For this exercise, transcribe all the records below exactly.

*** Material for this exercise Section Begins ***

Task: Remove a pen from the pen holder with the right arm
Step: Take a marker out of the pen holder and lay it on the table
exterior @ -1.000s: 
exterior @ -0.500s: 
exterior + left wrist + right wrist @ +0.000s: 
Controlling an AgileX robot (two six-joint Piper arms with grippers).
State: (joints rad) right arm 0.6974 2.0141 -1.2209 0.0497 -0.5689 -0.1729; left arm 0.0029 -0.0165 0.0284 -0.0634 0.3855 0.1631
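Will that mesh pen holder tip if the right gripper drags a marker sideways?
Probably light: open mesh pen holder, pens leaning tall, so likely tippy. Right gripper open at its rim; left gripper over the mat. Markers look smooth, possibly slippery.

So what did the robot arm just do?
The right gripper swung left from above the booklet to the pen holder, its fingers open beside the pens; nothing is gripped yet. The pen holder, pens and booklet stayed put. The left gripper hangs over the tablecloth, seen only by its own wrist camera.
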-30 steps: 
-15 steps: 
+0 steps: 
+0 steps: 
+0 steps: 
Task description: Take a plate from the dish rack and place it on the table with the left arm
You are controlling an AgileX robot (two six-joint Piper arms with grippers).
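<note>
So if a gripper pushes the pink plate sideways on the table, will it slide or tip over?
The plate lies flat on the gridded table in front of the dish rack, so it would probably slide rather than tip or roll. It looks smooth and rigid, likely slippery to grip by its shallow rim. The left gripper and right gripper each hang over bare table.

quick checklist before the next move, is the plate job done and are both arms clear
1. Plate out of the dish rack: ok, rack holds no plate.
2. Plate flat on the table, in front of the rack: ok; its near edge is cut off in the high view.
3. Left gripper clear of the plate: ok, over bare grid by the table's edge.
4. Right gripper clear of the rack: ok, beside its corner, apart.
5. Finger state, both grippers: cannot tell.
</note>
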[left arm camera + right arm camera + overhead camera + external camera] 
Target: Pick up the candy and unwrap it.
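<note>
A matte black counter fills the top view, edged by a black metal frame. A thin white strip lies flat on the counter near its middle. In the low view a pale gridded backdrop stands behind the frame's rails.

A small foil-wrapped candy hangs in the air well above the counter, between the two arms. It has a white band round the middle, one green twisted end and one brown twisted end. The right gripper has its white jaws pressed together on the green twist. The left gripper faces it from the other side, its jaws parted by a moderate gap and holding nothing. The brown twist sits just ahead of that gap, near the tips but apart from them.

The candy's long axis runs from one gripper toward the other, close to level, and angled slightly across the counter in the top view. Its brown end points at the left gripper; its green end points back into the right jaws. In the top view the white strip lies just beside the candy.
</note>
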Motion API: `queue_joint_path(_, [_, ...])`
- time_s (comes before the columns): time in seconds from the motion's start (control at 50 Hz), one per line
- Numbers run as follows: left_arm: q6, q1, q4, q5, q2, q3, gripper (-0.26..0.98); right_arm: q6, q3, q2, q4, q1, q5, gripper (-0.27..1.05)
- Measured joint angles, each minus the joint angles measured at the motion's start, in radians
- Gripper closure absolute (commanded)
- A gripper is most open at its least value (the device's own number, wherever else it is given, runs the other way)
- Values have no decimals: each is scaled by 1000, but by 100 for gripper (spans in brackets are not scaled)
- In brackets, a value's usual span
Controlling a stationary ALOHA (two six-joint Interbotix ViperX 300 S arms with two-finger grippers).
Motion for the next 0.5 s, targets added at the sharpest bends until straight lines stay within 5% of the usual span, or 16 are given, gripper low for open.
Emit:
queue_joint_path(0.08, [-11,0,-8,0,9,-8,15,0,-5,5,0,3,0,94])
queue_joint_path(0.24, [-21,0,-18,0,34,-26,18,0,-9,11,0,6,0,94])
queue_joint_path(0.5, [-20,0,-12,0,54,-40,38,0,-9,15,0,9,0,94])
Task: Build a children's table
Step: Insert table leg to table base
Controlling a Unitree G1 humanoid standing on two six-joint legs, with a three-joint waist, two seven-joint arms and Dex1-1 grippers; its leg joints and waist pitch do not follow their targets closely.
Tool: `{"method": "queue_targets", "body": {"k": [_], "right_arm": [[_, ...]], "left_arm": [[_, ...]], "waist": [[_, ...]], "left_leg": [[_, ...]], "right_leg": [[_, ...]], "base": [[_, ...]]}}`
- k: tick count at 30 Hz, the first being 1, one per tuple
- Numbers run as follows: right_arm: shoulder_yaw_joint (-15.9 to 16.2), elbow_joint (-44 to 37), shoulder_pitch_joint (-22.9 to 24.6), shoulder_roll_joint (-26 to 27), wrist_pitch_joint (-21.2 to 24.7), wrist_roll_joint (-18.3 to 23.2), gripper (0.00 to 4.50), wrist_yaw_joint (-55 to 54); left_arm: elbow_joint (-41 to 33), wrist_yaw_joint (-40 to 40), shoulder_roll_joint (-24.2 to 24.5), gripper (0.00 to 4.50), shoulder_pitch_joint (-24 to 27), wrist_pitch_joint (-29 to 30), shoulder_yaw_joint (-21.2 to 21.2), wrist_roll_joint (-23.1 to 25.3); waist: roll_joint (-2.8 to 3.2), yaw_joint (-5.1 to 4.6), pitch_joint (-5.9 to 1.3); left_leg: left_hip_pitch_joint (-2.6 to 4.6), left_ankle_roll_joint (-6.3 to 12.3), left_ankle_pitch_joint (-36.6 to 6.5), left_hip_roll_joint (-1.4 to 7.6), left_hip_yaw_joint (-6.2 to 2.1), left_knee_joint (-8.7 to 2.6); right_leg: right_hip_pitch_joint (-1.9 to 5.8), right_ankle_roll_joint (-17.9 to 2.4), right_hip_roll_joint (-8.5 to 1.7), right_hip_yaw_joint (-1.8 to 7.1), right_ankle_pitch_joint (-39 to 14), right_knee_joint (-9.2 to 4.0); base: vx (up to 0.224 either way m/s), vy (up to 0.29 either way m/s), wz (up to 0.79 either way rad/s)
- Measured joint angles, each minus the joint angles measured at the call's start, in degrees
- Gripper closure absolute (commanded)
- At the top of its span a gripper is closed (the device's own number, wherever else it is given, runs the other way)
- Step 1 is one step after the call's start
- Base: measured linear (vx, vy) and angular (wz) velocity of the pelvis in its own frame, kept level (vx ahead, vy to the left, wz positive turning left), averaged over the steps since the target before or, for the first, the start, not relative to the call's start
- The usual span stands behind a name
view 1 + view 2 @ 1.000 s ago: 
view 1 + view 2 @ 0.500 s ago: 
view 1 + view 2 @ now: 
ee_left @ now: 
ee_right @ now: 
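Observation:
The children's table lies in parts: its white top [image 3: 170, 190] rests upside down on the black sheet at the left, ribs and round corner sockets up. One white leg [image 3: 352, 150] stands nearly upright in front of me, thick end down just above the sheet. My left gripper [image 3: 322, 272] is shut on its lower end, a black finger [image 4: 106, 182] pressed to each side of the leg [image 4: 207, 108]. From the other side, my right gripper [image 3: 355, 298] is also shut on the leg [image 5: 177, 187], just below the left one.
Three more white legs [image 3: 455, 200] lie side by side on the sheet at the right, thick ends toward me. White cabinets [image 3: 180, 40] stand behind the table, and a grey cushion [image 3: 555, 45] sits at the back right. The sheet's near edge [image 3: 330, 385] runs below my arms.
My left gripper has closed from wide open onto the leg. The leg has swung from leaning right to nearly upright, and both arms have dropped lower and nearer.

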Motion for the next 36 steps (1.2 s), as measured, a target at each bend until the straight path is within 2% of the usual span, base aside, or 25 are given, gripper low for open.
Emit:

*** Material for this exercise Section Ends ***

**Written solution:**
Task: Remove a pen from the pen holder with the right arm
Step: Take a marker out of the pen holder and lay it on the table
exterior @ -1.000s: 
exterior @ -0.500s: 
exterior + left wrist + right wrist @ +0.000s: 
Controlling an AgileX robot (two six-joint Piper arms with grippers).
State: (joints rad) right arm 0.6974 2.0141 -1.2209 0.0497 -0.5689 -0.1729; left arm 0.0029 -0.0165 0.0284 -0.0634 0.3855 0.1631
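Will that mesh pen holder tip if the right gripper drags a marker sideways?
Probably light: open mesh pen holder, pens leaning tall, so likely tippy. Right gripper open at its rim; left gripper over the mat. Markers look smooth, possibly slippery.

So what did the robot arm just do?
The right gripper swung left from above the booklet to the pen holder, its fingers open beside the pens; nothing is gripped yet. The pen holder, pens and booklet stayed put. The left gripper hangs over the tablecloth, seen only by its own wrist camera.
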-30 steps: 
-15 steps: 
+0 steps: 
+0 steps: 
+0 steps: 
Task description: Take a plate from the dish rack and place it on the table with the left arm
You are controlling an AgileX robot (two six-joint Piper arms with grippers).
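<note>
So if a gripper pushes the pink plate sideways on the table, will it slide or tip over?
The plate lies flat on the gridded table in front of the dish rack, so it would probably slide rather than tip or roll. It looks smooth and rigid, likely slippery to grip by its shallow rim. The left gripper and right gripper each hang over bare table.

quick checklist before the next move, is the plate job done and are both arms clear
1. Plate out of the dish rack: ok, rack holds no plate.
2. Plate flat on the table, in front of the rack: ok; its near edge is cut off in the high view.
3. Left gripper clear of the plate: ok, over bare grid by the table's edge.
4. Right gripper clear of the rack: ok, beside its corner, apart.
5. Finger state, both grippers: cannot tell.
</note>
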[left arm camera + right arm camera + overhead camera + external camera] 
Target: Pick up the candy and unwrap it.
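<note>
A matte black counter fills the top view, edged by a black metal frame. A thin white strip lies flat on the counter near its middle. In the low view a pale gridded backdrop stands behind the frame's rails.

A small foil-wrapped candy hangs in the air well above the counter, between the two arms. It has a white band round the middle, one green twisted end and one brown twisted end. The right gripper has its white jaws pressed together on the green twist. The left gripper faces it from the other side, its jaws parted by a moderate gap and holding nothing. The brown twist sits just ahead of that gap, near the tips but apart from them.

The candy's long axis runs from one gripper toward the other, close to level, and angled slightly across the counter in the top view. Its brown end points at the left gripper; its green end points back into the right jaws. In the top view the white strip lies just beside the candy.
</note>
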Motion API: `queue_joint_path(_, [_, ...])`
- time_s (comes before the columns): time in seconds from the motion's start (control at 50 Hz), one per line
- Numbers run as follows: left_arm: q6, q1, q4, q5, q2, q3, gripper (-0.26..0.98); right_arm: q6, q3, q2, q4, q1, q5, gripper (-0.27..1.05)
- Measured joint angles, each minus the joint angles measured at the motion's start, in radians
- Gripper closure absolute (commanded)
- A gripper is most open at its least value (the device's own number, wherever else it is given, runs the other way)
- Values have no decimals: each is scaled by 1000, but by 100 for gripper (spans in brackets are not scaled)
- In brackets, a value's usual span
Controlling a stationary ALOHA (two six-joint Interbotix ViperX 300 S arms with two-finger grippers).
Motion for the next 0.5 s, targets added at the sharpest bends until straight lines stay within 5% of the usual span, or 16 are given, gripper low for open.
Emit:
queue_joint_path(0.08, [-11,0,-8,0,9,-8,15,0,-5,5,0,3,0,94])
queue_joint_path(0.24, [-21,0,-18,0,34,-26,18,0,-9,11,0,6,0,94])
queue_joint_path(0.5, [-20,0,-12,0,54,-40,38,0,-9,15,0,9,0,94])
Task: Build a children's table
Step: Insert table leg to table base
Controlling a Unitree G1 humanoid standing on two six-joint legs, with a three-joint waist, two seven-joint arms and Dex1-1 grippers; its leg joints and waist pitch do not follow their targets closely.
Tool: `{"method": "queue_targets", "body": {"k": [_], "right_arm": [[_, ...]], "left_arm": [[_, ...]], "waist": [[_, ...]], "left_leg": [[_, ...]], "right_leg": [[_, ...]], "base": [[_, ...]]}}`
- k: tick count at 30 Hz, the first being 1, one per tuple
- Numbers run as follows: right_arm: shoulder_yaw_joint (-15.9 to 16.2), elbow_joint (-44 to 37), shoulder_pitch_joint (-22.9 to 24.6), shoulder_roll_joint (-26 to 27), wrist_pitch_joint (-21.2 to 24.7), wrist_roll_joint (-18.3 to 23.2), gripper (0.00 to 4.50), wrist_yaw_joint (-55 to 54); left_arm: elbow_joint (-41 to 33), wrist_yaw_joint (-40 to 40), shoulder_roll_joint (-24.2 to 24.5), gripper (0.00 to 4.50), shoulder_pitch_joint (-24 to 27), wrist_pitch_joint (-29 to 30), shoulder_yaw_joint (-21.2 to 21.2), wrist_roll_joint (-23.1 to 25.3); waist: roll_joint (-2.8 to 3.2), yaw_joint (-5.1 to 4.6), pitch_joint (-5.9 to 1.3); left_leg: left_hip_pitch_joint (-2.6 to 4.6), left_ankle_roll_joint (-6.3 to 12.3), left_ankle_pitch_joint (-36.6 to 6.5), left_hip_roll_joint (-1.4 to 7.6), left_hip_yaw_joint (-6.2 to 2.1), left_knee_joint (-8.7 to 2.6); right_leg: right_hip_pitch_joint (-1.9 to 5.8), right_ankle_roll_joint (-17.9 to 2.4), right_hip_roll_joint (-8.5 to 1.7), right_hip_yaw_joint (-1.8 to 7.1), right_ankle_pitch_joint (-39 to 14), right_knee_joint (-9.2 to 4.0); base: vx (up to 0.224 either way m/s), vy (up to 0.29 either way m/s), wz (up to 0.79 either way rad/s)
- Measured joint angles, each minus the joint angles measured at the call's start, in degrees
- Gripper closure absolute (commanded)
- At the top of its span a gripper is closed (the device's own number, wherever else it is given, runs the other way)
- Step 1 is one step after the call's start
- Base: measured linear (vx, vy) and angular (wz) velocity of the pelvis in its own frame, kept level (vx ahead, vy to the left, wz positive turning left), averaged over the steps since the target before or, for the first, the start, not relative to the call's start
- The usual span stands behind a name
view 1 + view 2 @ 1.000 s ago: 
view 1 + view 2 @ 0.500 s ago: 
view 1 + view 2 @ now: 
ee_left @ now: 
ee_right @ now: 
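Observation:
The children's table lies in parts: its white top [image 3: 170, 190] rests upside down on the black sheet at the left, ribs and round corner sockets up. One white leg [image 3: 352, 150] stands nearly upright in front of me, thick end down just above the sheet. My left gripper [image 3: 322, 272] is shut on its lower end, a black finger [image 4: 106, 182] pressed to each side of the leg [image 4: 207, 108]. From the other side, my right gripper [image 3: 355, 298] is also shut on the leg [image 5: 177, 187], just below the left one.
Three more white legs [image 3: 455, 200] lie side by side on the sheet at the right, thick ends toward me. White cabinets [image 3: 180, 40] stand behind the table, and a grey cushion [image 3: 555, 45] sits at the back right. The sheet's near edge [image 3: 330, 385] runs below my arms.
My left gripper has closed from wide open onto the leg. The leg has swung from leaning right to nearly upright, and both arms have dropped lower and nearer.
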
Motion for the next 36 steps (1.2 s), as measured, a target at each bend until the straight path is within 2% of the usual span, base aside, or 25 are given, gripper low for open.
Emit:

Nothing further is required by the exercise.